The US personal saving rate has varied dramatically over time. During the 1970s, it averaged around 10-12%. It declined steadily through the 1990s and 2000s, reaching near-zero before the 2008 financial crisis as households borrowed against rising home values. It spiked to over 30% during the COVID-19 pandemic (when government stimulus checks arrived but spending opportunities were limited), then fell sharply to around 3-4% as households drew down pandemic savings and resumed spending.
A low saving rate can signal consumer confidence (households feel secure enough to spend freely) or financial stress (households cannot afford to save because costs exceed income growth). Distinguishing between these interpretations requires examining other indicators like wage growth, debt levels, and consumer sentiment. A persistently low saving rate raises questions about the sustainability of consumption-driven GDP growth.
The accumulated stock of savings, sometimes called "excess savings," became an important concept during the post-pandemic recovery. The approximately $2.1 trillion in excess savings built during 2020-2021 provided a buffer that supported consumer spending well after fiscal stimulus ended.
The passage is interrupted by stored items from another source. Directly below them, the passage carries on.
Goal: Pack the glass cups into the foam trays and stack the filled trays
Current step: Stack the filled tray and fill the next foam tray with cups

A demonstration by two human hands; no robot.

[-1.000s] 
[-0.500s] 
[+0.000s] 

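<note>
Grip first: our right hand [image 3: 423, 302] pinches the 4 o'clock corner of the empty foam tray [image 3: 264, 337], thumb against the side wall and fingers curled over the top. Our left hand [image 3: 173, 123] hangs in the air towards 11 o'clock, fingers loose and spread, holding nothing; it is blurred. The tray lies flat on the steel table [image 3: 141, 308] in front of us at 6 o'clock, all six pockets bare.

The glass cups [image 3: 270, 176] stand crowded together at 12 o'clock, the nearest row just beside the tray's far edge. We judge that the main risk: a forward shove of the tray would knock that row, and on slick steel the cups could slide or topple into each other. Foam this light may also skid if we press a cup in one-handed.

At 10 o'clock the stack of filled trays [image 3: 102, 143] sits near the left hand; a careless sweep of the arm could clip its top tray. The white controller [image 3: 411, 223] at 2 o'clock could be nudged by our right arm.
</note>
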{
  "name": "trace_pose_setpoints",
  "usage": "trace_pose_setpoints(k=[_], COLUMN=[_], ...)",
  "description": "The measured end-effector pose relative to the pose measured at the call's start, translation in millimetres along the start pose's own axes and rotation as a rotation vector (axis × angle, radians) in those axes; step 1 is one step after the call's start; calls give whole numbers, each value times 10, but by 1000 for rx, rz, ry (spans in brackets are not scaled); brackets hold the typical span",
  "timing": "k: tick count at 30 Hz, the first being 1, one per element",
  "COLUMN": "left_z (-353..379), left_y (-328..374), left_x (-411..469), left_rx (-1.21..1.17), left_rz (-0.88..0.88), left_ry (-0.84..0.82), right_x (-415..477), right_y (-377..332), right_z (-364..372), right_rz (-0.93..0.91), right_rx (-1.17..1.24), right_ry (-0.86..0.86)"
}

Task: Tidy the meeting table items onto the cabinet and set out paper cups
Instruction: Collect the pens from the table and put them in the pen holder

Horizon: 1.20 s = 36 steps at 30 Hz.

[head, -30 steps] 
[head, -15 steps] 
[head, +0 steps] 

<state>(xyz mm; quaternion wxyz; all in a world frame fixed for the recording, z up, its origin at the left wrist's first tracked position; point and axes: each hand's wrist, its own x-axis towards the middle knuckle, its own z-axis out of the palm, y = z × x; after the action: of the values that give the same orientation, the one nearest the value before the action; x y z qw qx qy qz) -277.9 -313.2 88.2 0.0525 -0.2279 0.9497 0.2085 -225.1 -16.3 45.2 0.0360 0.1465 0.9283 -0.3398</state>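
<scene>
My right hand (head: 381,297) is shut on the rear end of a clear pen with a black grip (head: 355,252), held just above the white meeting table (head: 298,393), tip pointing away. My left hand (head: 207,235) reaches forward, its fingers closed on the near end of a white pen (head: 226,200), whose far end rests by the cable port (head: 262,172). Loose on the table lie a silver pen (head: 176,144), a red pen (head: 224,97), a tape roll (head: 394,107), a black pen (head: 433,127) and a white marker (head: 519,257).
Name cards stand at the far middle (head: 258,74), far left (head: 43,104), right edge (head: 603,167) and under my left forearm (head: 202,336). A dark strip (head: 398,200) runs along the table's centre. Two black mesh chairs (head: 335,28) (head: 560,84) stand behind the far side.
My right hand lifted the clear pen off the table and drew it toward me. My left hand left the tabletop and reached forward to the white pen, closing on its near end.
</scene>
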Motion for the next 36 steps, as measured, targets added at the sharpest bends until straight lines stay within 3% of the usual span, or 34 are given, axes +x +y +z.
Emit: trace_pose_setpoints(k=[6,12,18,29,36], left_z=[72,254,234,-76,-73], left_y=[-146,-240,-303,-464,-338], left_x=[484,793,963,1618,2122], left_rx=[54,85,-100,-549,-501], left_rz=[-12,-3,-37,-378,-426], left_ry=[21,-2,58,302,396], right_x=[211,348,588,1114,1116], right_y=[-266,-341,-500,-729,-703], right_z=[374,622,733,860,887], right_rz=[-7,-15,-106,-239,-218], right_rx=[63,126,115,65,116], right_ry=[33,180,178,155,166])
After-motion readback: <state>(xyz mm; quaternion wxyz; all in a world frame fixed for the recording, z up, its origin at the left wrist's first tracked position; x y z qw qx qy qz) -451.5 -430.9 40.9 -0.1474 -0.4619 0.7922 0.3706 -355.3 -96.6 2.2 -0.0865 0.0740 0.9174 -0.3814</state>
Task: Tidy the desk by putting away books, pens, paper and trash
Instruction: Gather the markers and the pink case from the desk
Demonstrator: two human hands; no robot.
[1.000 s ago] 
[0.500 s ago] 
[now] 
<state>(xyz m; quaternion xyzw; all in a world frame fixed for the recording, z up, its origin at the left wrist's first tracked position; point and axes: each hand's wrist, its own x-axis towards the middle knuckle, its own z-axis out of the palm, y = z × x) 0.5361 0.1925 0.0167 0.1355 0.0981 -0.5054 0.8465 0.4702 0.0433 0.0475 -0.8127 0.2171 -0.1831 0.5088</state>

The exhaustion of this savings buffer was closely monitored as a potential trigger for consumer spending weakness.
For the economic outlook, the saving rate matters because it reveals the trade-off between current and future spending. A declining saving rate supports near-term consumption but borrows from the future, as households will eventually need to rebuild savings. A rising saving rate restrains current spending but builds a financial cushion that supports future consumption and makes the economy more resilient to negative shocks.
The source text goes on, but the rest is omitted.